Top of MATERIAL PROVIDED
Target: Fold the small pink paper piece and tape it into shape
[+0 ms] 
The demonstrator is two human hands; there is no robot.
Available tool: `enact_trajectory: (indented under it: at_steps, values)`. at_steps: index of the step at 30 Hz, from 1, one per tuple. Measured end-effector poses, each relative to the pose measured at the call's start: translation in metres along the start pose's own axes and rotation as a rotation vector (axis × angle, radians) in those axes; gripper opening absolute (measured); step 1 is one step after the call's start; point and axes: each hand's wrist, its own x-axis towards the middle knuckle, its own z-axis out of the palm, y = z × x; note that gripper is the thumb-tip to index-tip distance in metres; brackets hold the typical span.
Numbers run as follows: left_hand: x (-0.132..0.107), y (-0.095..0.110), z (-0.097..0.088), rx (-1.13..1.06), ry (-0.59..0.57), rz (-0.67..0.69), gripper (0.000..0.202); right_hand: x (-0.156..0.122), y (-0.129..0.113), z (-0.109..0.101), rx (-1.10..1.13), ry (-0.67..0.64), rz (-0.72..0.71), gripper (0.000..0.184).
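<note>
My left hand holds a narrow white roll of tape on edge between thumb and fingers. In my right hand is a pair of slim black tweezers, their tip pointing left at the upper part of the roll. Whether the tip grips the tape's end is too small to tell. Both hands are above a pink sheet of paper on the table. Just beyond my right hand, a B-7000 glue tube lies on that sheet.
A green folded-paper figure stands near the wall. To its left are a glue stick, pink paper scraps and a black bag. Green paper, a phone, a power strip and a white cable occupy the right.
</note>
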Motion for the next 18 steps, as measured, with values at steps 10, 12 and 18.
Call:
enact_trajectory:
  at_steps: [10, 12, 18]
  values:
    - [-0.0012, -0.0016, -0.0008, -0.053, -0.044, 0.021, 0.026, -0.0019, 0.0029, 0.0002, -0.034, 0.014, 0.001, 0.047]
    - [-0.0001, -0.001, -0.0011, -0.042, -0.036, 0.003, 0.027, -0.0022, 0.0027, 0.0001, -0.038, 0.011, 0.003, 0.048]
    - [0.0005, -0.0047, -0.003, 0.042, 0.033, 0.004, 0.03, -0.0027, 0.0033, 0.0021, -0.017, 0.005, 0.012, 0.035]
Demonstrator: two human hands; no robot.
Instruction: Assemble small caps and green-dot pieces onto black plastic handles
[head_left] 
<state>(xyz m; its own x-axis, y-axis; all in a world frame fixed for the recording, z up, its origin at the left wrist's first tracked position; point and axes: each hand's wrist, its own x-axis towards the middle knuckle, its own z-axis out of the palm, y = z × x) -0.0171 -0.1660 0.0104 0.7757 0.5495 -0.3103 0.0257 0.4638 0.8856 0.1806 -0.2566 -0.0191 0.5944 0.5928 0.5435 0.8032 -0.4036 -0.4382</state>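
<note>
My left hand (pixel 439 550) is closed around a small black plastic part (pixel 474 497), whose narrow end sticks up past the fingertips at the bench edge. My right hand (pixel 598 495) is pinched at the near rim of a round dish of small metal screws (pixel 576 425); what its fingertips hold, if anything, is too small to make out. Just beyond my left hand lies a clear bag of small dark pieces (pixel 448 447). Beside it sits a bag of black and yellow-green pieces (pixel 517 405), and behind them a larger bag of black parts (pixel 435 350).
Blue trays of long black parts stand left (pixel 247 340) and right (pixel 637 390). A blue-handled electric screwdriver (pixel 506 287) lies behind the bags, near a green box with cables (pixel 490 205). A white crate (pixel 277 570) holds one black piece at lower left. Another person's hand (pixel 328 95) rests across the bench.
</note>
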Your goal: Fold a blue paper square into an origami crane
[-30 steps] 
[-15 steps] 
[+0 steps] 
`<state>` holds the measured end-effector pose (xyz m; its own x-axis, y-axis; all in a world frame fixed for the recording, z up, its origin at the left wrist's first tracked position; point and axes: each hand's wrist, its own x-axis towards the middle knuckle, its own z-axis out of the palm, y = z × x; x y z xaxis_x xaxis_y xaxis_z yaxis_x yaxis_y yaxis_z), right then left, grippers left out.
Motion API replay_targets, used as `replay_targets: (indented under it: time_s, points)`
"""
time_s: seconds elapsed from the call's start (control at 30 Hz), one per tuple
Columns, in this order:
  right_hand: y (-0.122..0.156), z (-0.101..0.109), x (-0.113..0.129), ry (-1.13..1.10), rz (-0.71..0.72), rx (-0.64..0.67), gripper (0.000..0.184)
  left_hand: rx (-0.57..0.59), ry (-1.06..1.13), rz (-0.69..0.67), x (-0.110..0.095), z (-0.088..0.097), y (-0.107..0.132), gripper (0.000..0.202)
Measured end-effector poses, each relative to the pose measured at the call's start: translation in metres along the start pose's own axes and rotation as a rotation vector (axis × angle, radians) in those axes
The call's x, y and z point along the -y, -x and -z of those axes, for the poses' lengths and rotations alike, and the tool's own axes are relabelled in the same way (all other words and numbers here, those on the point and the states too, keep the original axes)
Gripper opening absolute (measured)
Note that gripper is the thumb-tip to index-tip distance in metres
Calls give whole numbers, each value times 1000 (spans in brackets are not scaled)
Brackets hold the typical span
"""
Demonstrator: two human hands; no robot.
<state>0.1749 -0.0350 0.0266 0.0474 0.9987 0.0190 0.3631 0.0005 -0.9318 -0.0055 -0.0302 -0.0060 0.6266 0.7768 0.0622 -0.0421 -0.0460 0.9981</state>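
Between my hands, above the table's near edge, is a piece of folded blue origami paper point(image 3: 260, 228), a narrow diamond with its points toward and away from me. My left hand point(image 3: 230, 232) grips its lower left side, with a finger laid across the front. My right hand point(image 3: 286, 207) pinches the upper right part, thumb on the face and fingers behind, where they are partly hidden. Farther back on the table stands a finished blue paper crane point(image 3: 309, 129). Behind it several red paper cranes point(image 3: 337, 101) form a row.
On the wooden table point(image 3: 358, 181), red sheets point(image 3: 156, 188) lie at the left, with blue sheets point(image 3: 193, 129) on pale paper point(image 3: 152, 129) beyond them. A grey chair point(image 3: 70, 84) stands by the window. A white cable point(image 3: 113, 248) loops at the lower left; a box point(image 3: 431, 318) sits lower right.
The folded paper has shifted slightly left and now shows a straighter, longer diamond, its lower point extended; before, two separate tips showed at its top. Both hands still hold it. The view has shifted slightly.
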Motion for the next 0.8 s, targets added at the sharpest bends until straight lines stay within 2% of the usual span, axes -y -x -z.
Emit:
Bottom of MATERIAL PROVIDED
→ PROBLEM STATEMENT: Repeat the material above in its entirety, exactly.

→ RESPONSE TO THE TASK:
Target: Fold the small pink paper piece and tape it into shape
[+0 ms] 
The demonstrator is two human hands; there is no robot.
Available tool: `enact_trajectory: (indented under it: at_steps, values)`. at_steps: index of the step at 30 Hz, from 1, one per tuple. Measured end-effector poses, each relative to the pose measured at the call's start: translation in metres along the start pose's own axes and rotation as a rotation vector (axis × angle, radians) in those axes; gripper opening absolute (measured); step 1 is one step after the call's start; point and axes: each hand's wrist, its own x-axis towards the middle knuckle, its own z-axis out of the palm, y = z × x; note that gripper is the thumb-tip to index-tip distance in metres; brackets hold the typical span.
Numbers run as follows: left_hand: x (-0.132..0.107), y (-0.095..0.110), z (-0.097..0.088), rx (-1.13..1.06), ry (-0.59..0.57), rz (-0.67..0.69), gripper (0.000..0.202); right_hand: x (-0.156..0.122), y (-0.129..0.113), z (-0.109..0.101), rx (-1.10..1.13), ry (-0.67..0.64), rz (-0.72..0.71), gripper (0.000..0.184).
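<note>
My left hand holds a narrow white roll of tape on edge between thumb and fingers. In my right hand is a pair of slim black tweezers, their tip pointing left at the upper part of the roll. Whether the tip grips the tape's end is too small to tell. Both hands are above a pink sheet of paper on the table. Just beyond my right hand, a B-7000 glue tube lies on that sheet.
A green folded-paper figure stands near the wall. To its left are a glue stick, pink paper scraps and a black bag. Green paper, a phone, a power strip and a white cable occupy the right.
</note>
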Motion for the next 18 steps, as measured, with values at steps 10, 12 and 18.
Call:
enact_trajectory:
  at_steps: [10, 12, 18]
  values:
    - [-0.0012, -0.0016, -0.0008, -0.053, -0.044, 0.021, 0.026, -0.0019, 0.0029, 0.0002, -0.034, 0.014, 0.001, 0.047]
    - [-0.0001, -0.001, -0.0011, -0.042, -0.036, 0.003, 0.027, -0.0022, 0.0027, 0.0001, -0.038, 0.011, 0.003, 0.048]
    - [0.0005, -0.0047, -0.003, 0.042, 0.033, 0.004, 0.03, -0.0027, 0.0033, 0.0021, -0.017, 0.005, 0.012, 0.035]
Demonstrator: two human hands; no robot.
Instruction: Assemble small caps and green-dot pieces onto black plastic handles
[head_left] 
<state>(xyz m; its own x-axis, y-axis; all in a world frame fixed for the recording, z up, its origin at the left wrist's first tracked position; point and axes: each hand's wrist, its own x-axis towards the middle knuckle, its own z-axis out of the palm, y = z × x) -0.0171 -0.1660 0.0104 0.7757 0.5495 -0.3103 0.0257 0.4638 0.8856 0.1806 -0.2566 -0.0191 0.5944 0.5928 0.5435 0.8032 -0.4036 -0.4382</state>
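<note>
My left hand (pixel 439 550) is closed around a small black plastic part (pixel 474 497), whose narrow end sticks up past the fingertips at the bench edge. My right hand (pixel 598 495) is pinched at the near rim of a round dish of small metal screws (pixel 576 425); what its fingertips hold, if anything, is too small to make out. Just beyond my left hand lies a clear bag of small dark pieces (pixel 448 447). Beside it sits a bag of black and yellow-green pieces (pixel 517 405), and behind them a larger bag of black parts (pixel 435 350).
Blue trays of long black parts stand left (pixel 247 340) and right (pixel 637 390). A blue-handled electric screwdriver (pixel 506 287) lies behind the bags, near a green box with cables (pixel 490 205). A white crate (pixel 277 570) holds one black piece at lower left. Another person's hand (pixel 328 95) rests across the bench.
</note>
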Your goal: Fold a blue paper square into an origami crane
[-30 steps] 
[-15 steps] 
[+0 steps] 
`<state>` holds the measured end-effector pose (xyz m; its own x-axis, y-axis; all in a world frame fixed for the recording, z up, its origin at the left wrist's first tracked position; point and axes: each hand's wrist, its own x-axis towards the middle knuckle, its own z-axis out of the palm, y = z × x; x y z xaxis_x xaxis_y xaxis_z yaxis_x yaxis_y yaxis_z), right then left, grippers left out.
Motion API replay_targets, used as `replay_targets: (indented under it: time_s, points)`
"""
time_s: seconds elapsed from the call's start (control at 30 Hz), one per tuple
Columns, in this order:
  right_hand: y (-0.122..0.156), z (-0.101..0.109), x (-0.113..0.129), ry (-1.13..1.10), rz (-0.71..0.72), rx (-0.64..0.67), gripper (0.000..0.184)
  left_hand: rx (-0.57..0.59), ry (-1.06..1.13), rz (-0.69..0.67), x (-0.110..0.095), z (-0.088..0.097), y (-0.107..0.132), gripper (0.000..0.202)
Measured end-effector poses, each relative to the pose measured at the call's start: translation in metres along the start pose's own axes and rotation as a rotation vector (axis × angle, radians) in those axes
The call's x, y and z point along the -y, -x and -z of those axes, for the poses' lengths and rotations alike, and the tool's own axes are relabelled in the same way (all other words and numbers here, those on the point and the states too, keep the original axes)
Gripper opening absolute (measured)
Note that gripper is the thumb-tip to index-tip distance in metres
Calls give whole numbers, each value times 1000 (spans in brackets are not scaled)
Brackets hold the typical span
"""
Demonstrator: two human hands; no robot.
<state>0.1749 -0.0350 0.0266 0.0474 0.9987 0.0190 0.3631 0.0005 -0.9318 -0.0055 -0.0302 -0.0060 0.6266 0.7768 0.0622 -0.0421 -0.0460 0.9981</state>
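Between my hands, above the table's near edge, is a piece of folded blue origami paper point(image 3: 260, 228), a narrow diamond with its points toward and away from me. My left hand point(image 3: 230, 232) grips its lower left side, with a finger laid across the front. My right hand point(image 3: 286, 207) pinches the upper right part, thumb on the face and fingers behind, where they are partly hidden. Farther back on the table stands a finished blue paper crane point(image 3: 309, 129). Behind it several red paper cranes point(image 3: 337, 101) form a row.
On the wooden table point(image 3: 358, 181), red sheets point(image 3: 156, 188) lie at the left, with blue sheets point(image 3: 193, 129) on pale paper point(image 3: 152, 129) beyond them. A grey chair point(image 3: 70, 84) stands by the window. A white cable point(image 3: 113, 248) loops at the lower left; a box point(image 3: 431, 318) sits lower right.
The folded paper has shifted slightly left and now shows a straighter, longer diamond, its lower point extended; before, two separate tips showed at its top. Both hands still hold it. The view has shifted slightly.
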Motion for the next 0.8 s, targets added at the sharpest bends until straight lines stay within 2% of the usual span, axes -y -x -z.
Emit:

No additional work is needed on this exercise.